What's the one thing...
Lobby non-disclosure, junk tsunamis, corporate corruption, board bias, the power of school nutrition…and the need now, more than ever, to activate your inner advocate!
This month started with the release of an eye-opener of a report from the Food Foundation: Corporate lobbying: the dark side of the plate, led by Sarah Buszard.
Last summer, Antony So and I worked on a deep dive pilot that fed into this work. We were amazed then to see just how weak the UK’s lobby disclosure system is and how its own guidance is often ignored.
We know that countries with a greater degree of corporate capture (which correlates well with lobby power) are less likely to implement evidence-based health policies.
Analysis of UK ministerial meeting registers during the last term of government (January 2020 – June 2024) found that at Defra, the department responsible for food and farming, ministers met with food businesses and their trade associations 1,408 times – 40 times more than with food NGOs and ministers.
What did they discuss? Well, we don’t really know — the disclosure system is opaque at best; at worst, it’s useless.
Specification of the purpose of lobby meetings is poor (‘to discuss business’ …c’mon!) and there’s limited disclosure of personnel. We know a lot of lobbying is undocumented — including at cocktail receptions or on the golf course — and the data that do exist are poorly organised.
Other countries show what’s possible including Canada and Ireland (and Washington State in the US) which have robust disclosure systems — though these are unfortunately exceptional, not normal.
Transparency needs to be mandated by government. Lobbying should be legitimate (aligned with the public interest), transparent (open, complete, truthful), consistent (with actions following words), accountable (for actions taken) and coordinated (between actors, to further the public interest).
Data need to be FAIR — findable, accessible, interoperable and reusable.
One big issue in lobbying is the revolving door between government and corporations. A recent example is Penny Mordaunt’s decision to work for British American Tobacco (which came to light when the Advisory Committee on Business Appointments barred her from lobbying the government for two years.) But the most frightening example I’ve come across is Vicente Fox in Mexico in the early 2000s — when he assumed the presidency and promptly brought in his Coca-Cola pals to fill key government positions and enable the flooding of the country with sweet and deadly soda.
Spirit of the law?
In the UK, we’re being swamped with Big Food junk food ads, a few months before new rules on marketing are set to bite. Advertising on junk snacks have risen 26% compared with last year.

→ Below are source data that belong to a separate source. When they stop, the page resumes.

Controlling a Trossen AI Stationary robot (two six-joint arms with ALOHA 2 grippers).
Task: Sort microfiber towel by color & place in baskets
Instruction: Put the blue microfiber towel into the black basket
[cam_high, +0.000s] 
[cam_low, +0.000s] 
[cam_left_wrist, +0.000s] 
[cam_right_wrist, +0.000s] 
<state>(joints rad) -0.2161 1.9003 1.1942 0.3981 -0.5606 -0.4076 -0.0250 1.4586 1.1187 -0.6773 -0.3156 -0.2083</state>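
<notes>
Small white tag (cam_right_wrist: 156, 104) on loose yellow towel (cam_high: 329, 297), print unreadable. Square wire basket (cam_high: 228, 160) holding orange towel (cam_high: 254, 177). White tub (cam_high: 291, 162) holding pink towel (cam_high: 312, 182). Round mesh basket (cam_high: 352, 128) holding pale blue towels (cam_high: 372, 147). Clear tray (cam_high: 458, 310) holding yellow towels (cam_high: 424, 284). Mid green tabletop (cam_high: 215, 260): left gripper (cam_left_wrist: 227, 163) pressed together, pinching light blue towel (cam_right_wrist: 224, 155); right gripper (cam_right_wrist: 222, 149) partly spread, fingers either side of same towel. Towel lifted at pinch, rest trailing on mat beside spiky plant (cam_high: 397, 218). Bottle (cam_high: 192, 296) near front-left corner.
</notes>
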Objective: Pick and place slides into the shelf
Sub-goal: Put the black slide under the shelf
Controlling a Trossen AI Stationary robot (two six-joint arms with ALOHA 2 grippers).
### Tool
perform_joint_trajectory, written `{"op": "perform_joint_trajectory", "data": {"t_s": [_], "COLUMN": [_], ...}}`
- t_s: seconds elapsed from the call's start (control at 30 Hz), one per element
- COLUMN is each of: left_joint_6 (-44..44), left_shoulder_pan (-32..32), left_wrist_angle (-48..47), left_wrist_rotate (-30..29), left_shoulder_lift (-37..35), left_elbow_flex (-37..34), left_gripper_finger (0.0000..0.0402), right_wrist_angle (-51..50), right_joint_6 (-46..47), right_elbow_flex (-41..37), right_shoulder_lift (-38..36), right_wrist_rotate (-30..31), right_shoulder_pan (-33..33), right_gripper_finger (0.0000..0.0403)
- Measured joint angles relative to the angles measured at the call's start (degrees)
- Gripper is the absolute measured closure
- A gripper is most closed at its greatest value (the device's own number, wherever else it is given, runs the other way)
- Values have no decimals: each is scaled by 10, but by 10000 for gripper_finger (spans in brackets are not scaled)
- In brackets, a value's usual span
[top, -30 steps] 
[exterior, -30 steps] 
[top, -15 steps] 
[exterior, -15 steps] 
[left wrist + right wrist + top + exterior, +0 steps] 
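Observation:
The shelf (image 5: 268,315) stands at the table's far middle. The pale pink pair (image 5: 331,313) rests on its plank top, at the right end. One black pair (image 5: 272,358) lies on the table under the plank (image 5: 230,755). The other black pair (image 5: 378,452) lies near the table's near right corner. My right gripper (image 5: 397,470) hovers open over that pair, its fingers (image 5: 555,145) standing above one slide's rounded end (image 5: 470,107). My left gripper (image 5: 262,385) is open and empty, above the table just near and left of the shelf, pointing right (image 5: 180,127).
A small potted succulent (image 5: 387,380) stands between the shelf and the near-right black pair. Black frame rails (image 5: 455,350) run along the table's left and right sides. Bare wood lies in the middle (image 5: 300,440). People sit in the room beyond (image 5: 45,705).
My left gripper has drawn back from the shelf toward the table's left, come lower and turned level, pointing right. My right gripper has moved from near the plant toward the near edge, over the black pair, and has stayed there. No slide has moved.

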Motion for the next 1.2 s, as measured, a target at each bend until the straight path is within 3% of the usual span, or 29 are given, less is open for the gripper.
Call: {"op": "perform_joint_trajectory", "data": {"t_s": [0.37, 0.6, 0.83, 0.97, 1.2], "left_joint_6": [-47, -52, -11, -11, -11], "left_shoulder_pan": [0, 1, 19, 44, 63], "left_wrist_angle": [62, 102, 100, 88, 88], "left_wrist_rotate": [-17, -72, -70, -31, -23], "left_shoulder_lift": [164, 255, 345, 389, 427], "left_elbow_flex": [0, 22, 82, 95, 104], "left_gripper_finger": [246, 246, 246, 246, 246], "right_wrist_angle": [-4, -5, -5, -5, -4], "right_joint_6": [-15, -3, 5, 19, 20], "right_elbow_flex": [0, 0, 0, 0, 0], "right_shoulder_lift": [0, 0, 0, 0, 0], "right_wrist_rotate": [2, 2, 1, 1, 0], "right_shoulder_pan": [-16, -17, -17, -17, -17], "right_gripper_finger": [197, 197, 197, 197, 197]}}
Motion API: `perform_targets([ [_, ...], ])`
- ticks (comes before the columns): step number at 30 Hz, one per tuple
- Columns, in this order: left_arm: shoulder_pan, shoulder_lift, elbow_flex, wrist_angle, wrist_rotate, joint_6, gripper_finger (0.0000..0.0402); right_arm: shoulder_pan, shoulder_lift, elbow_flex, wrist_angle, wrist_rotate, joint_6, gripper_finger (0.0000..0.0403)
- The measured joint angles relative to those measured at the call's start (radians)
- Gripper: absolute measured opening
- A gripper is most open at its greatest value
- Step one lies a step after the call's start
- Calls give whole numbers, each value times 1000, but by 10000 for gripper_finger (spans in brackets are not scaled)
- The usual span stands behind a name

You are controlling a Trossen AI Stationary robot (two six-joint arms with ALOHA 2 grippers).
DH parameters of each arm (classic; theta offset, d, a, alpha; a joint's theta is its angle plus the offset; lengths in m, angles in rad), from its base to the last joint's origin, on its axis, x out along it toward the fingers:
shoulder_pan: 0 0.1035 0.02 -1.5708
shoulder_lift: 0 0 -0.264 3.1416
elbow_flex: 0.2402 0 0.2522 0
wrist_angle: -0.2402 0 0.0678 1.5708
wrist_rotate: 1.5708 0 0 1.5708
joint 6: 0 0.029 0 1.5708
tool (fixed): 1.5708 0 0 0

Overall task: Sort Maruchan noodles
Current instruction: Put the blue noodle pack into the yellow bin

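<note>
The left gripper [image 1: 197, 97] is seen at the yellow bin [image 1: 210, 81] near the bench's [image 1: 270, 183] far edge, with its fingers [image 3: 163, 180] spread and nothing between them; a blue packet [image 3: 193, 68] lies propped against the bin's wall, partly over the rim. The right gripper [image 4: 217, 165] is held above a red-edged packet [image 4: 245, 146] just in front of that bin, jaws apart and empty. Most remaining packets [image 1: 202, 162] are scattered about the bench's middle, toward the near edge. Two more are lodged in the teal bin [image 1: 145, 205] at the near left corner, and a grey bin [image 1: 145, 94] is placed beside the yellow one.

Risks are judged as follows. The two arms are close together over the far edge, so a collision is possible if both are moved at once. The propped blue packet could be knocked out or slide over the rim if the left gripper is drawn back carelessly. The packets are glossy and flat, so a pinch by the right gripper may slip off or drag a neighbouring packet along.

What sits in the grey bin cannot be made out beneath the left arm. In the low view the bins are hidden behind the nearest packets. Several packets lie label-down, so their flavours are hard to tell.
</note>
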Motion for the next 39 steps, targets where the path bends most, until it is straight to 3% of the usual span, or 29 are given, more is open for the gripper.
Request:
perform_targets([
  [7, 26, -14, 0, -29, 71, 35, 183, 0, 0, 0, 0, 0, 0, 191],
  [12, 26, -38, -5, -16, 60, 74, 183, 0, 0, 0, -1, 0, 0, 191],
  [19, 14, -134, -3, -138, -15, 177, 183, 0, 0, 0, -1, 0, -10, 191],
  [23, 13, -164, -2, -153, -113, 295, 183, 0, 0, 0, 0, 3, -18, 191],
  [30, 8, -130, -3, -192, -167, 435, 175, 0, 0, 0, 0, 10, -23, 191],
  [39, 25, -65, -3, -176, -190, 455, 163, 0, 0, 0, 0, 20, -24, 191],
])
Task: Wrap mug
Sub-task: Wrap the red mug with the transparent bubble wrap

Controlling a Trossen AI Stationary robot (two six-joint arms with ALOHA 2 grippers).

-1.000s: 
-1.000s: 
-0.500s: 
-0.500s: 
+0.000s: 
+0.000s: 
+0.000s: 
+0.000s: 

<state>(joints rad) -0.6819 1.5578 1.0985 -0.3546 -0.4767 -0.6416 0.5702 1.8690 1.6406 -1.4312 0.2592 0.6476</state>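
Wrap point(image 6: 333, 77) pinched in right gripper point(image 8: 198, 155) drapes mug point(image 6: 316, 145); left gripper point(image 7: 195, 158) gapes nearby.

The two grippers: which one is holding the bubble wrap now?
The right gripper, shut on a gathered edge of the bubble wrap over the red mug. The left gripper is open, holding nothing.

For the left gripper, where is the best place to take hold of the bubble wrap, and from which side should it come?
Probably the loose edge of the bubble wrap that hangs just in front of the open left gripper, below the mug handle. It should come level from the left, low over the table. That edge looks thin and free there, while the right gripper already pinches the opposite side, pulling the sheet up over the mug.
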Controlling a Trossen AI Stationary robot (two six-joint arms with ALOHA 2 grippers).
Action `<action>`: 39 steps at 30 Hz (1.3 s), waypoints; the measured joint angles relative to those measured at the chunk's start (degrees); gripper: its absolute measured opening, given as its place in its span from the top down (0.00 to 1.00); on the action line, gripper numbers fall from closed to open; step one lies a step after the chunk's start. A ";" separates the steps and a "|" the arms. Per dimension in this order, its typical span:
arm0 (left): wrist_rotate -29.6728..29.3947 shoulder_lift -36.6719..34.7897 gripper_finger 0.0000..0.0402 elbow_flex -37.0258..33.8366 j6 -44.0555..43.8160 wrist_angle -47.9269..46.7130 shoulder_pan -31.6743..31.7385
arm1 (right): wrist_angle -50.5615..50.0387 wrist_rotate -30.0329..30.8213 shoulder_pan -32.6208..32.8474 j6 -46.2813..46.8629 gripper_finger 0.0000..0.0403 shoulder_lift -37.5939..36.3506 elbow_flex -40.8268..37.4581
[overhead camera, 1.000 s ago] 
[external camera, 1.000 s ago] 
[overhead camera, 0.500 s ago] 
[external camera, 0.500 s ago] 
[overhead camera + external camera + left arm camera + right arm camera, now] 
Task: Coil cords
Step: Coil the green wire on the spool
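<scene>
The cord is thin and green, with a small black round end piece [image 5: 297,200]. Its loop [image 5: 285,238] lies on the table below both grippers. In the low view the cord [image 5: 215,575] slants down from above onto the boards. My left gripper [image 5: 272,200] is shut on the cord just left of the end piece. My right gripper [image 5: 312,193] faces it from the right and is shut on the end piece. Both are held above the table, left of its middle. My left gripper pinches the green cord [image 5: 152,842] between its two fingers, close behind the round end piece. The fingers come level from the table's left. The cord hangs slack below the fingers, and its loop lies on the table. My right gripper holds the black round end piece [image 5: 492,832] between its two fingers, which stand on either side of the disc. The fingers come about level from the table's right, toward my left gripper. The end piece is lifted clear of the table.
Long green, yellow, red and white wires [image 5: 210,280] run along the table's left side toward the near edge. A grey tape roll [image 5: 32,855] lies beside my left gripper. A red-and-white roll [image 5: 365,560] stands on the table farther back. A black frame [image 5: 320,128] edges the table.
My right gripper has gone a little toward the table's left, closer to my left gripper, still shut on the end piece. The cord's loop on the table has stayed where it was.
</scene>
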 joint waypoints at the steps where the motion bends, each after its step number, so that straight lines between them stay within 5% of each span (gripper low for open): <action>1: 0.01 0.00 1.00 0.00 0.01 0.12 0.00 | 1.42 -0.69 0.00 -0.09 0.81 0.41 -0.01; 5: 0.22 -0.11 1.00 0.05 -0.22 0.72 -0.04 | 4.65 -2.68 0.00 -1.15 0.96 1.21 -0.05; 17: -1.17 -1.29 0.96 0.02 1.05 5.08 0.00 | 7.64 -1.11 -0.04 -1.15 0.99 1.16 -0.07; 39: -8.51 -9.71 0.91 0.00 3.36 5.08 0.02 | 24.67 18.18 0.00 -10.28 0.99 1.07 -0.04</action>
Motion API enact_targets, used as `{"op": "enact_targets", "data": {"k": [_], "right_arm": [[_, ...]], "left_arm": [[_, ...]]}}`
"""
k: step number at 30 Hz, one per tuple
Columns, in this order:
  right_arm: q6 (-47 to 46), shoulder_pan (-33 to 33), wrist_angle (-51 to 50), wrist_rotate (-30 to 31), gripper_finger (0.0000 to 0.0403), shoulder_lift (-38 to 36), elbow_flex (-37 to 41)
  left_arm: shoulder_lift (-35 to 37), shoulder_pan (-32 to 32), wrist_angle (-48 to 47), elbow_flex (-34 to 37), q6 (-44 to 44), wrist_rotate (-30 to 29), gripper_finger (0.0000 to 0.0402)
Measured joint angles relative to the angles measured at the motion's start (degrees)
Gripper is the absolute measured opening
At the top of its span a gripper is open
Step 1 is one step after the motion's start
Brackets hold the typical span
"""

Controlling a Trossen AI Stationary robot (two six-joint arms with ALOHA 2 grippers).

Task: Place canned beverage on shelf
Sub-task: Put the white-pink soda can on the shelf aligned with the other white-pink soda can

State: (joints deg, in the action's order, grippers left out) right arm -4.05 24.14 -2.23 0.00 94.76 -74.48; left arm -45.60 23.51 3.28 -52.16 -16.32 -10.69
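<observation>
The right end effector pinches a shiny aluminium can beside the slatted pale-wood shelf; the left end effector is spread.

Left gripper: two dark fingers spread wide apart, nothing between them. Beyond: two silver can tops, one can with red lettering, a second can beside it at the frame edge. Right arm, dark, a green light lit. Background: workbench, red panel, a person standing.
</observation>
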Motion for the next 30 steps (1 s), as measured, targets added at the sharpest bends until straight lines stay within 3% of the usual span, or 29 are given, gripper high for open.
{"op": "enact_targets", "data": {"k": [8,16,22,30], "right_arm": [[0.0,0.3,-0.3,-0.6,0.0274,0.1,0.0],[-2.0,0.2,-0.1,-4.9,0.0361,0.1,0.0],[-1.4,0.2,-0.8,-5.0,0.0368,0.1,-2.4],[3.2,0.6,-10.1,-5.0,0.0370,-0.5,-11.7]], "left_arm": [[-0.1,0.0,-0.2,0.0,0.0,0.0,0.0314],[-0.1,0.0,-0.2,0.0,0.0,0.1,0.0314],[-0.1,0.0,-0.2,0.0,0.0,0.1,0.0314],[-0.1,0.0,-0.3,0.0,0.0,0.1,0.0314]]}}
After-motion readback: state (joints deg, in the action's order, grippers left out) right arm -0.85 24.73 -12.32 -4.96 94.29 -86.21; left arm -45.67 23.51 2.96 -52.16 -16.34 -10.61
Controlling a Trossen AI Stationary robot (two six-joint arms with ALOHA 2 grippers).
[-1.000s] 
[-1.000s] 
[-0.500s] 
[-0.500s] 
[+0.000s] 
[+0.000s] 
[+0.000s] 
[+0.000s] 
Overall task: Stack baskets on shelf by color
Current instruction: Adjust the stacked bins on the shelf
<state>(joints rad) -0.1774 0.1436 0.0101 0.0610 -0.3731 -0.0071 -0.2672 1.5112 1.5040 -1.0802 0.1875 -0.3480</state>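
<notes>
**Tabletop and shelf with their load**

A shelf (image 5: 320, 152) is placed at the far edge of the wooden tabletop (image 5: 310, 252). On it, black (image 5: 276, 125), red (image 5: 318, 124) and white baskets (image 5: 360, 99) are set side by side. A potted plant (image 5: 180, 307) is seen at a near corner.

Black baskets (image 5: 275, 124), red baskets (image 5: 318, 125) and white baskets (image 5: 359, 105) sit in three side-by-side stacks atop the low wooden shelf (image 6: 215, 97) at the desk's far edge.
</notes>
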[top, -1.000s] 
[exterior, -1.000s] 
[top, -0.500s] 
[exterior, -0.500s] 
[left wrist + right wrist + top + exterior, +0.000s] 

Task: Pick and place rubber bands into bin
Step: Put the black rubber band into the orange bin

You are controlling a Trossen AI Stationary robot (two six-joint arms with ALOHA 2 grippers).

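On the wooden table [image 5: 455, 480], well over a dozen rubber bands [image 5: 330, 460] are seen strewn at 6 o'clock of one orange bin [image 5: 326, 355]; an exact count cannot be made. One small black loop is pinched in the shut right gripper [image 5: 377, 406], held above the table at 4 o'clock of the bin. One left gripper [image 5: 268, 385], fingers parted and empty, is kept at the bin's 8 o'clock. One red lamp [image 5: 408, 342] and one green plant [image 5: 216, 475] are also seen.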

Bite Back 2030, a youth activist group, surveyed 859 poster sites in Liverpool, Birmingham, Newcastle and Southwark in London and found nearly half were for food and drink. Worst hit were the most deprived areas where 44% of all junk food ads were located, compared to just 4% in the least deprived.
Say the word
Corporate political activity – engaging with politics or policy processes to advance commercial goals – encompasses a range of activities.
The ‘Deadly Ds’ of policy interference include denying harms, disputing evidence, sowing doubt, disguising involvement (via front groups), derailing or delaying regulation, and distracting and deflecting criticism with small-scale, but high-visibility partnerships.
Some of this is legal, some is not.
A new paper by Helen Walls and colleagues examines this more closely. Spreading misleading narratives and lobbying to delay legislation, are legal but ethically questionable — while others, such as bribery and tax evasion are illegal. Many actions fall into a grey zone, in-between.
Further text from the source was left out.